ボランティアで始めた3年前、まず「賛否両論」の笠原将弘さんに相談し、その紹介で広がって現在は18人の協力を頂いています。皆さん若手ですが高い志を持たれ、地域や出身地の子供達と直接交流し、早くから和食を知ってもらえることに意欲を持って下さっています。
この様な機会をもっと多くして、子供達が和食に興味関心を持ち、和食料理人さんが子供達からあこがれの存在になってくれると嬉しいですね。

Q:栄養教諭・学校栄養職員に応援団としてエールを。

3点あり、まずは、児童の朝食・夕食、週末の食事を調べ、何を給食で出さなければならないか考えてみて頂きたいということです。都市部を中心に、児童がいかに和食を食べてないか分かります。学校給食が週5回のバランスで米3、パン1、麺1のバランスがベストバランスでないことが分かると思います。
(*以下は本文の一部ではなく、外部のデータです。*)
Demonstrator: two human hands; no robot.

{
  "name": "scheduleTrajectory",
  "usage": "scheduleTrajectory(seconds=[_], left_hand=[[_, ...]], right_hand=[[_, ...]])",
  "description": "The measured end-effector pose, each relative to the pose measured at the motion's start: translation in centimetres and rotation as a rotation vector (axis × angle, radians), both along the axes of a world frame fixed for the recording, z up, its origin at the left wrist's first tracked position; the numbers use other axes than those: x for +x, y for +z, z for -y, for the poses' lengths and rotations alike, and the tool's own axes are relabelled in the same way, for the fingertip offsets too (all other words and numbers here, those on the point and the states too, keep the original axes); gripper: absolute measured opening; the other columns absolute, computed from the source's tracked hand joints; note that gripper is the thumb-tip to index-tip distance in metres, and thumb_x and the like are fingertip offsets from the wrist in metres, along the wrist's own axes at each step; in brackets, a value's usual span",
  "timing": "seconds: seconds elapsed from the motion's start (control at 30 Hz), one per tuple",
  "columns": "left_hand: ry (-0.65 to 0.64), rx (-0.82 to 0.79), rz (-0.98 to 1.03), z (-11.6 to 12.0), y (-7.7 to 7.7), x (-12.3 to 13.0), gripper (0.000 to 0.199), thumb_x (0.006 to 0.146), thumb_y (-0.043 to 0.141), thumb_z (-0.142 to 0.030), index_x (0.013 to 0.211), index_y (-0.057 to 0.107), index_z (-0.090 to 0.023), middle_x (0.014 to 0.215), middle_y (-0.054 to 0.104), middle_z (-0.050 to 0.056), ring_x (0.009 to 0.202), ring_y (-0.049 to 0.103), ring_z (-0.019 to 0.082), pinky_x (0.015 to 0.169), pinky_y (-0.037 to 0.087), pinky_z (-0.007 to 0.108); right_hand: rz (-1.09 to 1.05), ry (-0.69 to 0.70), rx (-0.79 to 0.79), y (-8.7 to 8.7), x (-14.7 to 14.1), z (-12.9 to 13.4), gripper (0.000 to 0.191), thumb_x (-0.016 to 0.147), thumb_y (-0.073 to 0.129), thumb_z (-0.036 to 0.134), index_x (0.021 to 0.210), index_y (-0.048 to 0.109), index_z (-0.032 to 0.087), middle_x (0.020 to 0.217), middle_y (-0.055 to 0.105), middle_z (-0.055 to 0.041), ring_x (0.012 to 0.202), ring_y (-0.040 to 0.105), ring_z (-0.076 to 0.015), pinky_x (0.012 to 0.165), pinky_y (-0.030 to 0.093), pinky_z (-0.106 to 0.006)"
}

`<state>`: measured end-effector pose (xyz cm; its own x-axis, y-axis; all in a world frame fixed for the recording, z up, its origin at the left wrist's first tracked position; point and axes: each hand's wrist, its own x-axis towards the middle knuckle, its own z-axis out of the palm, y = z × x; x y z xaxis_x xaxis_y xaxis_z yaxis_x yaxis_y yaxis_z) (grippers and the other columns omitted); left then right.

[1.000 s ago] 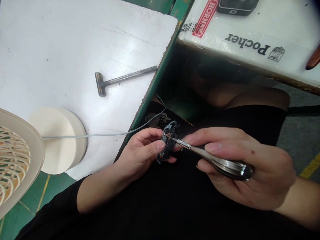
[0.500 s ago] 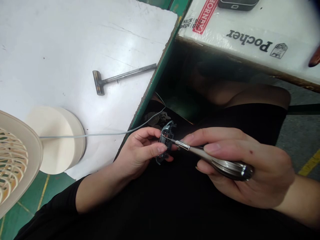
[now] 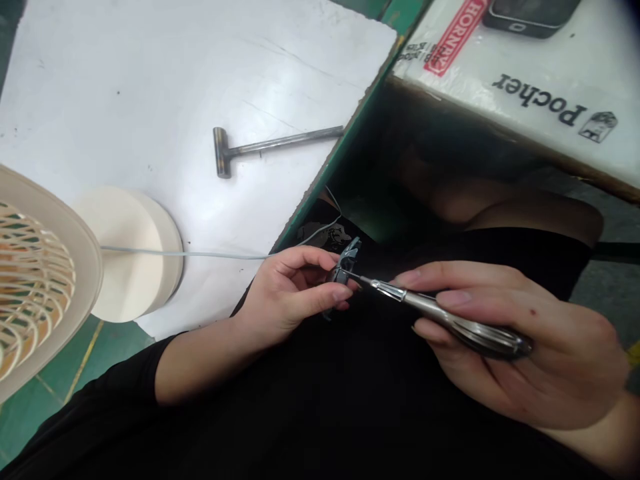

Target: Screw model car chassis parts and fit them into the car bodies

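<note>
My left hand (image 3: 290, 293) pinches a small dark plastic-and-metal part (image 3: 346, 265) between thumb and fingers, above my lap. My right hand (image 3: 520, 347) grips a precision screwdriver (image 3: 440, 313) with a ribbed silver handle and a thin shaft. The screwdriver's tip reaches into the part from the right. Where the tip lands is hidden, and the part's far side is out of sight. Both hands stay close together, with my fingertips almost meeting around the part.
A small metal T-headed hammer (image 3: 270, 148) lies on a white-topped bench (image 3: 150, 80) with a green edge. A cream desk fan (image 3: 45, 280) stands at left, its grey cable running toward my hands. A white "Pocher" box (image 3: 540, 87) with a phone lies at upper right.
The whole view has shifted right and tilted. The part now shows more edge-on in my left hand, and the screwdriver lies flatter, its tip still at the part.
</note>
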<state>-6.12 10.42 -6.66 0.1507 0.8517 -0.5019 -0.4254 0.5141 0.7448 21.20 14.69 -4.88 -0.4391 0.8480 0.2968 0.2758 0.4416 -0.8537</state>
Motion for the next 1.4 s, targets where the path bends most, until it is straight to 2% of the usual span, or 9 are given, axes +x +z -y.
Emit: scheduleTrajectory(seconds=[0.07,0.17,0.33,0.47,0.67,0.83,1.2,1.4], left_hand=[[0.027,0.077,-0.101,0.0,-0.1,-0.2,0.034,0.084,0.110,-0.020,0.104,0.083,-0.018,0.112,0.088,0.006,0.089,0.087,0.020,0.082,0.076,0.031],[0.080,0.202,-0.316,0.1,0.0,-0.5,0.032,0.081,0.112,-0.022,0.102,0.087,-0.020,0.124,0.084,0.009,0.103,0.085,0.023,0.090,0.074,0.033],[0.101,0.334,-0.543,0.0,0.2,-0.8,0.032,0.079,0.114,-0.031,0.099,0.091,-0.023,0.124,0.081,0.012,0.107,0.079,0.026,0.088,0.069,0.033],[0.071,0.317,-0.520,-0.2,0.0,-0.9,0.032,0.080,0.113,-0.037,0.096,0.090,-0.023,0.120,0.079,0.012,0.111,0.078,0.028,0.085,0.068,0.033],[0.055,0.285,-0.448,-0.4,-0.3,-0.9,0.031,0.081,0.113,-0.033,0.094,0.086,-0.022,0.117,0.077,0.008,0.097,0.075,0.021,0.079,0.065,0.030],[0.041,0.255,-0.424,-0.3,-0.2,-0.9,0.032,0.084,0.111,-0.035,0.096,0.085,-0.021,0.118,0.078,0.009,0.094,0.076,0.021,0.078,0.065,0.032],[0.032,0.310,-0.450,-0.3,0.0,-0.9,0.028,0.086,0.108,-0.024,0.096,0.082,-0.021,0.115,0.078,0.006,0.093,0.076,0.018,0.079,0.064,0.030],[0.022,0.298,-0.441,-0.2,0.2,-0.8,0.027,0.088,0.106,-0.027,0.097,0.081,-0.021,0.116,0.078,0.006,0.092,0.078,0.018,0.078,0.066,0.031]], right_hand=[[0.005,0.080,0.064,-0.4,0.2,-0.6,0.033,0.099,0.092,0.013,0.128,0.083,0.027,0.122,0.092,-0.0101,0.093,0.093,-0.0275,0.075,0.082,-0.034],[0.022,0.054,0.082,-1.1,0.5,-1.1,0.046,0.099,0.092,0.012,0.141,0.079,0.027,0.123,0.091,-0.0079,0.102,0.093,-0.0278,0.086,0.083,-0.038],[0.052,0.054,0.095,-1.7,0.8,-1.3,0.061,0.092,0.097,0.008,0.148,0.082,0.029,0.124,0.092,-0.0071,0.101,0.092,-0.0318,0.084,0.083,-0.043],[0.055,0.022,0.068,-2.2,1.0,-1.1,0.063,0.091,0.100,0.012,0.149,0.082,0.030,0.126,0.091,-0.0090,0.101,0.090,-0.0352,0.082,0.081,-0.052],[0.084,-0.008,0.057,-2.8,1.1,-1.1,0.046,0.097,0.100,0.024,0.138,0.081,0.031,0.120,0.091,-0.0081,0.100,0.090,-0.0343,0.082,0.080,-0.052],[0.080,0.001,0.051,-2.8,1.2,-1.1,0.045,0.096,0.101,0.024,0.137,0.082,0.029,0.119,0.091,-0.0086,0.100,0.091,-0.0344,0.083,0.080,-0.052],[0.098,-0.005,0.047,-2.6,1.0,-0.7,0.042,0.101,0.097,0.026,0.139,0.081,0.032,0.120,0.091,-0.0088,0.103,0.090,-0.0336,0.083,0.079,-0.050],[0.096,0.020,0.035,-2.3,1.1,-0.7,0.051,0.098,0.097,0.017,0.144,0.082,0.033,0.123,0.090,-0.0079,0.105,0.088,-0.0327,0.084,0.077,-0.049]])
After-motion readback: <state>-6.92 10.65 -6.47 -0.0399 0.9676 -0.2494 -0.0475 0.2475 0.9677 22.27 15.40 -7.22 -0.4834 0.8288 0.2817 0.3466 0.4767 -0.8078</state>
2点目は、「限界を決めないこと」だと思います。何かあると教育委員会の決まり、衛生の問題、コストの問題、調理員の問題となってしまいます。しかし、必ず乗り越える方法はありますので、限界を決めずに取り組んで頂きたいと思います。
3点目は、一人で抱え込まないこと。食に携わる人間に悪い人はいないと思っています。皆様が熱意をもって訴えてくれれば、生産者も料理人も動かない人はいません。現に和食給食応援団は動き出しました。ぜひ、周囲の力も活用して、児童により良い食を出して頂ければと思います!